# WHAT TO DO
Look for the word "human" in the entries below, then copy every line that has it.

# LISTED RECORDS
----

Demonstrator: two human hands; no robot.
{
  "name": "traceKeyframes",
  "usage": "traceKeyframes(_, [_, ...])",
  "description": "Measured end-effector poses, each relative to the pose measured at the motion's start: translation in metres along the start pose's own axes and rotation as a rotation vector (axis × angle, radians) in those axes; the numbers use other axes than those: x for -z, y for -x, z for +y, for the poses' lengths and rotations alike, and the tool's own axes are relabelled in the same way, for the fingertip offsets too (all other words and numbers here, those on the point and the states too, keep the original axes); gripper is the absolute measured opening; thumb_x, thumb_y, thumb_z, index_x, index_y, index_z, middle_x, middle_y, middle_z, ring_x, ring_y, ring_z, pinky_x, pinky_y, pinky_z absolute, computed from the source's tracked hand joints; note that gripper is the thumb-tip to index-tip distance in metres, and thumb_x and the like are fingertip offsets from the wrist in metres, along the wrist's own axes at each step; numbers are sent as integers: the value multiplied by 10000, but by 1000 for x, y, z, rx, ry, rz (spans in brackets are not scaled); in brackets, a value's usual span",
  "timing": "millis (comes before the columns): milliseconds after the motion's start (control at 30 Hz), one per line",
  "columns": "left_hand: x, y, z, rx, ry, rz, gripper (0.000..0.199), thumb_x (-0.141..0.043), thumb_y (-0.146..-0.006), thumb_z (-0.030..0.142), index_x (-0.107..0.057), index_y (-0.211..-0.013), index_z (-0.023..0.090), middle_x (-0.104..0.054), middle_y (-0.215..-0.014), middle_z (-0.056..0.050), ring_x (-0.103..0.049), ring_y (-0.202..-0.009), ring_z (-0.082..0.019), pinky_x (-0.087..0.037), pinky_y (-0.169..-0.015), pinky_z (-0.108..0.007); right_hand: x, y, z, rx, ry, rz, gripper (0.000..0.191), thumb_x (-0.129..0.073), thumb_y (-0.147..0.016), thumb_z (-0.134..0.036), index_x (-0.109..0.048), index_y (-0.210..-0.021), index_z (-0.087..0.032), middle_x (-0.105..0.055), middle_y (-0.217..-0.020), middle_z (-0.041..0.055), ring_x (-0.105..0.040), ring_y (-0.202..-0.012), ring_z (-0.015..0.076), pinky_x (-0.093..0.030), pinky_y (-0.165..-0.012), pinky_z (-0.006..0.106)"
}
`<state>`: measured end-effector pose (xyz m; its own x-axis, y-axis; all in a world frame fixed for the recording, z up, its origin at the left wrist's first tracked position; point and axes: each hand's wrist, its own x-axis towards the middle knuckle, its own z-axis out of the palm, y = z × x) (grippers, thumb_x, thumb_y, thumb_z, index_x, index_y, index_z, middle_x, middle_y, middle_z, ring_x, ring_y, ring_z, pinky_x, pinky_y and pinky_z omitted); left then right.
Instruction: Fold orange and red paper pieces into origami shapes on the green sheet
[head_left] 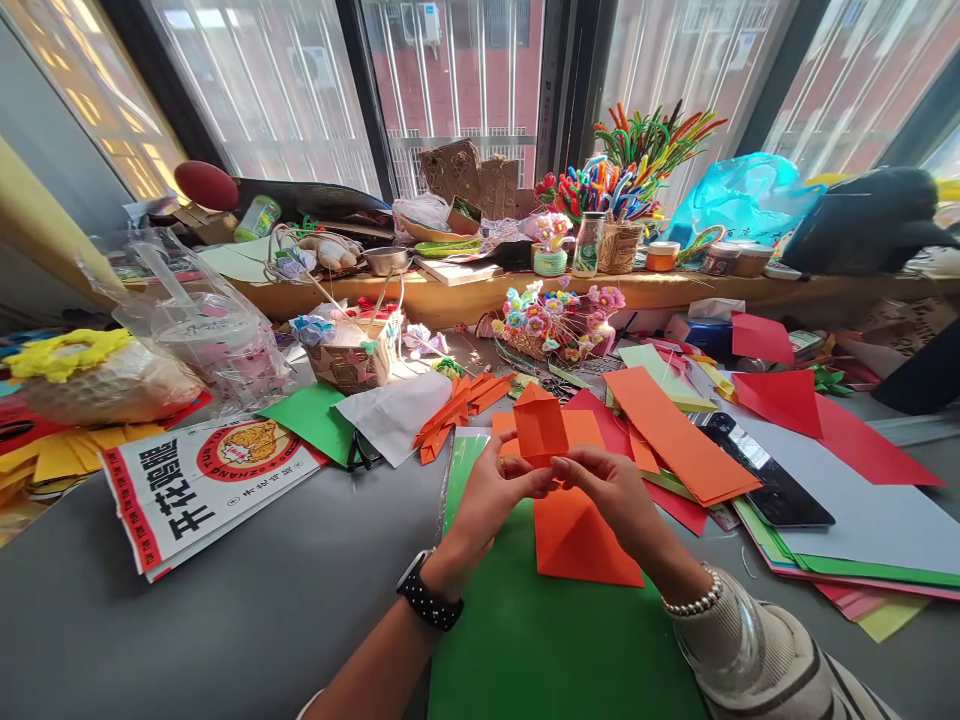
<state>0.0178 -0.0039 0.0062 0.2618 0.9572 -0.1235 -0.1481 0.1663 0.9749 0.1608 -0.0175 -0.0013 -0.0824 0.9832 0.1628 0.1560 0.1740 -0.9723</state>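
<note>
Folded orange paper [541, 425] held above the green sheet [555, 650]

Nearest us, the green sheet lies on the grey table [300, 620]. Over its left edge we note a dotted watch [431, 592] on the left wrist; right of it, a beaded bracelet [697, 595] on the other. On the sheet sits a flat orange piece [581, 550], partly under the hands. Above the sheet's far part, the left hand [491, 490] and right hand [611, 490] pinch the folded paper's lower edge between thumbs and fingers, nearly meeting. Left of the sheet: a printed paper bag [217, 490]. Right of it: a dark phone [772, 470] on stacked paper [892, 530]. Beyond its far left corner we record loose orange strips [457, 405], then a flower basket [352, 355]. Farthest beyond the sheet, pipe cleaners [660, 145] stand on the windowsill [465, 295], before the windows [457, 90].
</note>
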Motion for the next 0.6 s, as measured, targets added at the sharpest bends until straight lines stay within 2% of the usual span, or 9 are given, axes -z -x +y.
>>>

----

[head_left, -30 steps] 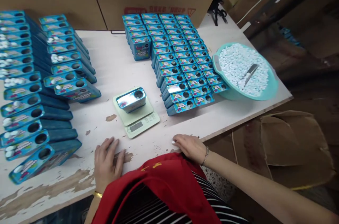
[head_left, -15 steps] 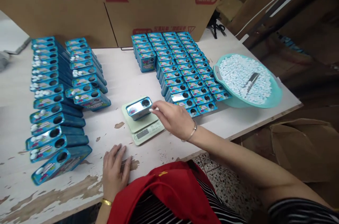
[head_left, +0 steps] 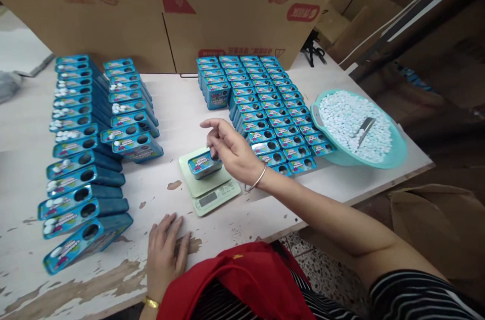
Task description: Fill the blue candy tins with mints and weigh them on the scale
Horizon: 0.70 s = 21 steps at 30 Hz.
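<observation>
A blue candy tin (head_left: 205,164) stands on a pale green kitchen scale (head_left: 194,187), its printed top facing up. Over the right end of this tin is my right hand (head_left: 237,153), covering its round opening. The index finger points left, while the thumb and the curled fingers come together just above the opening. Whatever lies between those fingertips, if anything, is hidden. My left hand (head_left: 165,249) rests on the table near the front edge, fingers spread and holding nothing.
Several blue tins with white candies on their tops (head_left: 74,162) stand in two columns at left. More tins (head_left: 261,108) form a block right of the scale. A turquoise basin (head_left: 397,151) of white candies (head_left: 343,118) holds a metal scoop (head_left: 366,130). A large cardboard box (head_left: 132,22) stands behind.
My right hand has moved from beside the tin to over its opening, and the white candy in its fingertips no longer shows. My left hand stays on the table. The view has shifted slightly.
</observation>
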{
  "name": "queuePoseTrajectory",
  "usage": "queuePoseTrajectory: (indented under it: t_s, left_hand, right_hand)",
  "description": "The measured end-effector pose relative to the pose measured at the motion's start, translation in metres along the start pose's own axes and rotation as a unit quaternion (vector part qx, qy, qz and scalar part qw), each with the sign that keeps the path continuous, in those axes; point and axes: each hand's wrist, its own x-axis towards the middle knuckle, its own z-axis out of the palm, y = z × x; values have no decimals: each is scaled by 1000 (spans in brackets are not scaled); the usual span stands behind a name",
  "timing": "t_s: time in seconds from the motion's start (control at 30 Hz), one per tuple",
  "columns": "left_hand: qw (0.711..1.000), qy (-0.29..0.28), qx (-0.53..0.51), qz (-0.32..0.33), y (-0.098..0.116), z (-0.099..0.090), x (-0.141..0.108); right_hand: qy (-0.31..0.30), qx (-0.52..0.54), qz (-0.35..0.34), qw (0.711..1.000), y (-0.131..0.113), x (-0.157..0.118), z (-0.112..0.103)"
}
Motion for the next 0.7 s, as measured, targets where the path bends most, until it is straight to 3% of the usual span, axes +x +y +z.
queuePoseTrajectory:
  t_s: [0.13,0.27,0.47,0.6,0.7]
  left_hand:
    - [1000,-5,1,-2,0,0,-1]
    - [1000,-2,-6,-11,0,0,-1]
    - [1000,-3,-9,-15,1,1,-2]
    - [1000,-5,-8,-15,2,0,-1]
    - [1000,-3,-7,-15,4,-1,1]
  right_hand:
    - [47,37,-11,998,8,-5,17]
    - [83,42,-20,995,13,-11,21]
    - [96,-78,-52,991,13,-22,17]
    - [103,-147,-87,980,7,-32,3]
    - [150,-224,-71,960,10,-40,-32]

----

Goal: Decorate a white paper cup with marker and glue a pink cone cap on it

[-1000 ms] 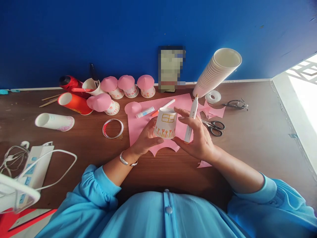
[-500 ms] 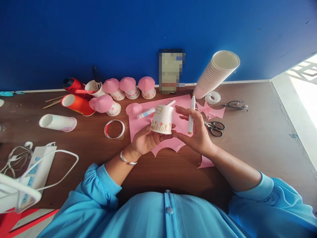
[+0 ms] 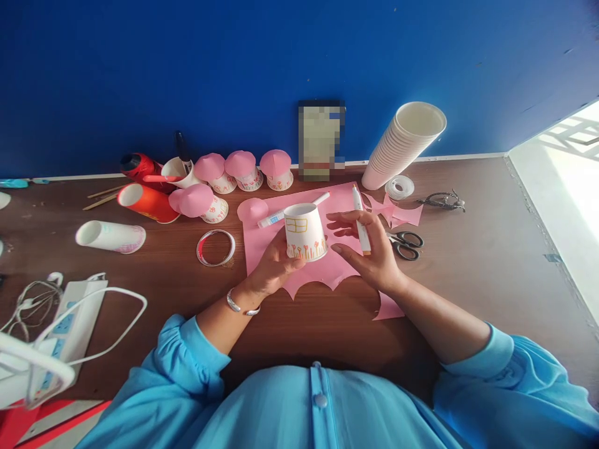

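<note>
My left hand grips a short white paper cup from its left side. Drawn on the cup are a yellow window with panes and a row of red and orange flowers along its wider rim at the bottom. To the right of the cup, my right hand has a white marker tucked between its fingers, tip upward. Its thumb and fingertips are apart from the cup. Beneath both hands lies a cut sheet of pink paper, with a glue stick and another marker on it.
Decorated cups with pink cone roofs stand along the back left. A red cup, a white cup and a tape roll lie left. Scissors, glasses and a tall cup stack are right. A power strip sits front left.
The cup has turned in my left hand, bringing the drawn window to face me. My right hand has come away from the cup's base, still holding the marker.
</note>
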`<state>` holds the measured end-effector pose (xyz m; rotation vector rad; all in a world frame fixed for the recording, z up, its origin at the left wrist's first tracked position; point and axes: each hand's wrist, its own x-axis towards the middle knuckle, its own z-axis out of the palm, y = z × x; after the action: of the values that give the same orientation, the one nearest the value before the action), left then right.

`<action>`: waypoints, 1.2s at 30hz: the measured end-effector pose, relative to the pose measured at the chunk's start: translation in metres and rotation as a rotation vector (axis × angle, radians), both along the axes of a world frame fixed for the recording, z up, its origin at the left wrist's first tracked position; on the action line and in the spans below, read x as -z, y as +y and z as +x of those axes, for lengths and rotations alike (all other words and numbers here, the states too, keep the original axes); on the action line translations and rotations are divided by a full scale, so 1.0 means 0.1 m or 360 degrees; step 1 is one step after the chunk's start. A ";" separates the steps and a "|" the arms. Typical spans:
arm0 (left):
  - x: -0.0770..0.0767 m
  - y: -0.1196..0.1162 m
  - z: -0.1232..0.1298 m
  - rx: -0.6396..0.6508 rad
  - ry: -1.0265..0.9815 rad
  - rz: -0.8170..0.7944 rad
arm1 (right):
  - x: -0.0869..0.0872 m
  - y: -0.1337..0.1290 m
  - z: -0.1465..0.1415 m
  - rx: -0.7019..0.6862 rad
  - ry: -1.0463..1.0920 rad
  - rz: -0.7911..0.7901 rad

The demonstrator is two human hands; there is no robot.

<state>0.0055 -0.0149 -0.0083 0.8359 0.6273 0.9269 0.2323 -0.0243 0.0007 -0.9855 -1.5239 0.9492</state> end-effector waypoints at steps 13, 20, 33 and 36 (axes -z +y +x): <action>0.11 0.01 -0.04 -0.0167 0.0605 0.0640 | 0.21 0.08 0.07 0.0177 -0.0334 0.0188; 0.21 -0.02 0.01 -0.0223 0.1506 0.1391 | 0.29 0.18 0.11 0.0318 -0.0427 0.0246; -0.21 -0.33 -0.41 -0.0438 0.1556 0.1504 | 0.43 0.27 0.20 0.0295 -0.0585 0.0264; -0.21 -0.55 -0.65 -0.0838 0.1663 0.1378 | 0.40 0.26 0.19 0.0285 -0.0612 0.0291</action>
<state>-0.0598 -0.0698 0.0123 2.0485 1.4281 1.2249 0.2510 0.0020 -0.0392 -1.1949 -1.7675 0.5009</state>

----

# WRITTEN ANSWER
Demonstrator: two human hands; no robot.
The demonstrator is two human hands; there is no robot.

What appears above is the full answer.